• _WORK ITEM_
Please reproduce the full set of data below exactly.

___ COLLECTED MATERIAL

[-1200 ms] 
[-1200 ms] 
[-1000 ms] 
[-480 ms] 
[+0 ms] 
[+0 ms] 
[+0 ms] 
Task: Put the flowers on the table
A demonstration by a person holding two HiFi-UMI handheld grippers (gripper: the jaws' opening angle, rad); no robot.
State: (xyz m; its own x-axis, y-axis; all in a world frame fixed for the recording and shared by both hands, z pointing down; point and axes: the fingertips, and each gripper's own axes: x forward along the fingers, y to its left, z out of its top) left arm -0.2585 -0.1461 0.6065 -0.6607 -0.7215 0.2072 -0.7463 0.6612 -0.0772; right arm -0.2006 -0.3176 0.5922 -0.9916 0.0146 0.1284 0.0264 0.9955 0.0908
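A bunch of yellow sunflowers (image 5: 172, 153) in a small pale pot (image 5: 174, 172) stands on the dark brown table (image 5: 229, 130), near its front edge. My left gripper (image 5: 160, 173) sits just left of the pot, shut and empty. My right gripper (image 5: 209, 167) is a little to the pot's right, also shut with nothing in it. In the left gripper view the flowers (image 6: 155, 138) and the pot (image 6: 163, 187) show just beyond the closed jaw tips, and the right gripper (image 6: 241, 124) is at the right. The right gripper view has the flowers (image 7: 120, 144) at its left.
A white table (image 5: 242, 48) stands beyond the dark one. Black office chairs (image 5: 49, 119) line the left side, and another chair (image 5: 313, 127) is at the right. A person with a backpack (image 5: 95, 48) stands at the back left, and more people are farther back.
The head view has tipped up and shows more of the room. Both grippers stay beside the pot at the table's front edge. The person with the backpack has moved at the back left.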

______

• _SOLUTION_
[-1200 ms] 
[-1200 ms] 
[-1000 ms] 
[-480 ms] 
[+0 ms] 
[+0 ms] 
[+0 ms] 
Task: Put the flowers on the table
A demonstration by a person holding two HiFi-UMI handheld grippers (gripper: the jaws' opening angle, rad); no robot.
State: (xyz m; its own x-axis, y-axis; all in a world frame fixed for the recording and shared by both hands, z pointing down; point and axes: the fingertips, and each gripper's own axes: x forward along the fingers, y to its left, z out of its top) left arm -0.2585 -0.1461 0.6065 -0.6607 -0.7215 0.2072 -0.7463 0.6612 -0.0772; right arm -0.2006 -0.3176 0.5922 -0.9916 0.0146 0.1284 0.0264 0.9955 0.0908
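A bunch of yellow sunflowers (image 5: 172, 153) in a small pale pot (image 5: 174, 172) stands on the dark brown table (image 5: 229, 130), near its front edge. My left gripper (image 5: 160, 173) sits just left of the pot, shut and empty. My right gripper (image 5: 209, 167) is a little to the pot's right, also shut with nothing in it. In the left gripper view the flowers (image 6: 155, 138) and the pot (image 6: 163, 187) show just beyond the closed jaw tips, and the right gripper (image 6: 241, 124) is at the right. The right gripper view has the flowers (image 7: 120, 144) at its left.
A white table (image 5: 242, 48) stands beyond the dark one. Black office chairs (image 5: 49, 119) line the left side, and another chair (image 5: 313, 127) is at the right. A person with a backpack (image 5: 95, 48) stands at the back left, and more people are farther back.
The head view has tipped up and shows more of the room. Both grippers stay beside the pot at the table's front edge. The person with the backpack has moved at the back left.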

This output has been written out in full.